C# io question
-
I have to write an application theat reads big files performs some processing on there data like XOR on a some section in it each section is a few maga bytes and then save them to A new file waht should i do in order to achive max performance? shoul i read a few sections eaach time and process and append them to the new file or one section each time? there are several threads that do this proces on several different files at the same time? sample code will be great help Thnks
-
I have to write an application theat reads big files performs some processing on there data like XOR on a some section in it each section is a few maga bytes and then save them to A new file waht should i do in order to achive max performance? shoul i read a few sections eaach time and process and append them to the new file or one section each time? there are several threads that do this proces on several different files at the same time? sample code will be great help Thnks
poqeqw wrote:
waht should i do in order to achive max performance?

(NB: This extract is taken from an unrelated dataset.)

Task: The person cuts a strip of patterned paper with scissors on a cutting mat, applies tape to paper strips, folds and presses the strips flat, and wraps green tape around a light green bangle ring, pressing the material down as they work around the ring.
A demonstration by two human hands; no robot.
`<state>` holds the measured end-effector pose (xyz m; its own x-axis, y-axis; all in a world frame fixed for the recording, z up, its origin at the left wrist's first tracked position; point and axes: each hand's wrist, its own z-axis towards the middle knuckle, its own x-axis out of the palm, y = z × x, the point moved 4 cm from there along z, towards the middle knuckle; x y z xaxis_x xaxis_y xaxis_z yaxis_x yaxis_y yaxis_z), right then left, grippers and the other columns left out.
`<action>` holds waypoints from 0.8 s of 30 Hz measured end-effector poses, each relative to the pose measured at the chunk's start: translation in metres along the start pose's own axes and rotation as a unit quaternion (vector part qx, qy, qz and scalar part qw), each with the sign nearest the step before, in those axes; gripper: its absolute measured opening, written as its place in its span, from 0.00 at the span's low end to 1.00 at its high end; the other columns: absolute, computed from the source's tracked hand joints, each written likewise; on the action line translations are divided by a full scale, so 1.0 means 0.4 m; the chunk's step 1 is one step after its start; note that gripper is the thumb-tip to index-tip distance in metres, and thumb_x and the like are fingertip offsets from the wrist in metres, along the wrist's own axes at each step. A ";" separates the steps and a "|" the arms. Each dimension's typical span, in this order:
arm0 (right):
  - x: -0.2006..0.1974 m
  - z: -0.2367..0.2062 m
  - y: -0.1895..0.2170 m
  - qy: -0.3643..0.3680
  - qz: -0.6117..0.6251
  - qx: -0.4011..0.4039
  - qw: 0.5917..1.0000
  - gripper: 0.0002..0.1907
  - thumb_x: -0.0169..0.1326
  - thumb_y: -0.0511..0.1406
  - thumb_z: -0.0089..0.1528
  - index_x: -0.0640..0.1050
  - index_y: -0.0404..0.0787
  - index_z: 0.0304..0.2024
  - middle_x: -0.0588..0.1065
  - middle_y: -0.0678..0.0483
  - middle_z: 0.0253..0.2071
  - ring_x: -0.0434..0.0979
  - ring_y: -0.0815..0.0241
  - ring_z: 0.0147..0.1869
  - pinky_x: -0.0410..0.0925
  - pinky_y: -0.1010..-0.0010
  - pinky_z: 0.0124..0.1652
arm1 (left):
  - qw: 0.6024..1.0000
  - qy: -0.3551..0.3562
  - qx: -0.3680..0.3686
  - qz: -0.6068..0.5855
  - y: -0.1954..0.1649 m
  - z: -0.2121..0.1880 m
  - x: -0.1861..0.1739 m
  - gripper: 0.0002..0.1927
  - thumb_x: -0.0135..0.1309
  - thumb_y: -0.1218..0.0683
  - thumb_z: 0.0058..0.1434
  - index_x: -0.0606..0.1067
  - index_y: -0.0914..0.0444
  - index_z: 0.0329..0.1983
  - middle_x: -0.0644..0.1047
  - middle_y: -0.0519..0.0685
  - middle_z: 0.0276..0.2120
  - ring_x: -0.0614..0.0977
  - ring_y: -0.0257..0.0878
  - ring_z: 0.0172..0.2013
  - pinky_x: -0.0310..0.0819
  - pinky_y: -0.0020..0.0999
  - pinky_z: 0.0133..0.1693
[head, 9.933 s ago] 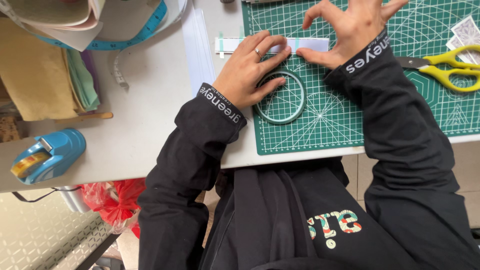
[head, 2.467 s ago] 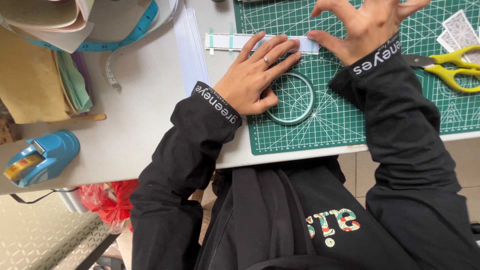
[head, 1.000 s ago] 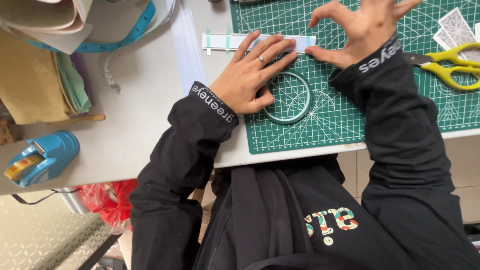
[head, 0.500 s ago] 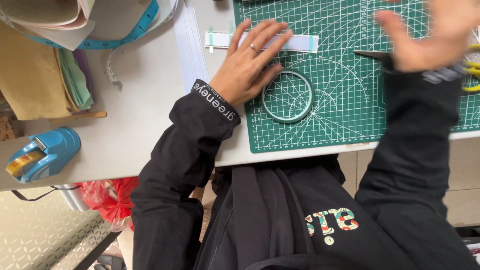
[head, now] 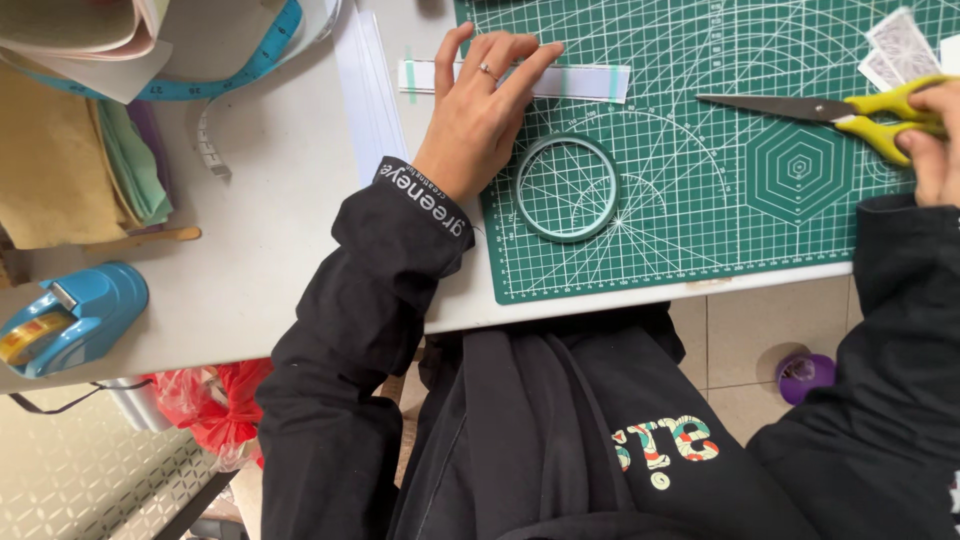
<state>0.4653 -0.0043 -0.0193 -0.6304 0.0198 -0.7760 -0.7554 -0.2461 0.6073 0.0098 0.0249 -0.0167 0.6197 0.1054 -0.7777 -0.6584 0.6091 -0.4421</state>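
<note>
Seen from above at a white worktable [head: 270,250], the scene runs from a blue tape dispenser [head: 68,318] at the near left edge, past a stack of tan, green and purple sheets [head: 80,170] and a blue measuring tape [head: 225,75] curling around the papers at the top left. Several long white paper strips [head: 365,85] lie side by side on the bare tabletop, just beside the left edge of a green gridded cutting mat [head: 700,200]. Next comes the person's left hand [head: 478,115], in a black sleeve, lying palm down with the fingers spread and nearly straight; its fingertips press flat on a white paper strip with pale green bands [head: 580,82], which lies across the upper edge of the mat and partly over the table. The hand grips nothing; it only pins the strip down. Just below and to the right of that hand a pale green roll of tape [head: 566,188] lies flat on the mat, close to the hand but apart from the strip. Farther right, yellow-handled scissors [head: 830,108] rest on the mat, blades closed and pointing left. At the frame's right edge the right hand [head: 932,140] curls over the handles, fingers bent around them. Small patterned paper cards [head: 900,45] lie just above the scissors.
</note>
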 end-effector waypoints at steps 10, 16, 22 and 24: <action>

The limiting factor here is probably the drive speed. Getting the data into RAM is what is going to take the longest. simply XORing the data is insignificant in comparison to how long it will take to load/save the data, so don't mess around with separate threads for processing the data, you'll be wasting your time. you can use
System.IO.File.ReadAllBytes(@"C:\myfile");
to get the whole file. andSystem.IO.File.WriteAllBytes(@"c;\myfile", thedata);
to save the processed data. I'd start by doing it like this. Stick some timers in a time how long the load takes, how long the save take and how long the processing takes. There is nothing you can do to speed up the load/save (apart from buy faster drives). However, if the processing time is significant, you could start the processing while still loading the file. You could do this by doing the read on a seperate thread like this:System.IO.FileStream myStream = new System.IO.FileStream(@"c;\myfile", System.IO.FileAccess.Read);
myStream.BeginRead(...);and allowing the main thread to start processing while the read is still taking place. You'll have to put checks in place to make sure the main thread doesn't get ahead of the data being read. (Don't bother using threads to do several files at the same time, the drive will only thrash about and read time will actually be slower. focus on doing them sequentially. Remember the limiting factor here is almost certainly the drive access. Unless of course they are on separate drives, or you are doing some really heavy cpu intensive processing)
Simon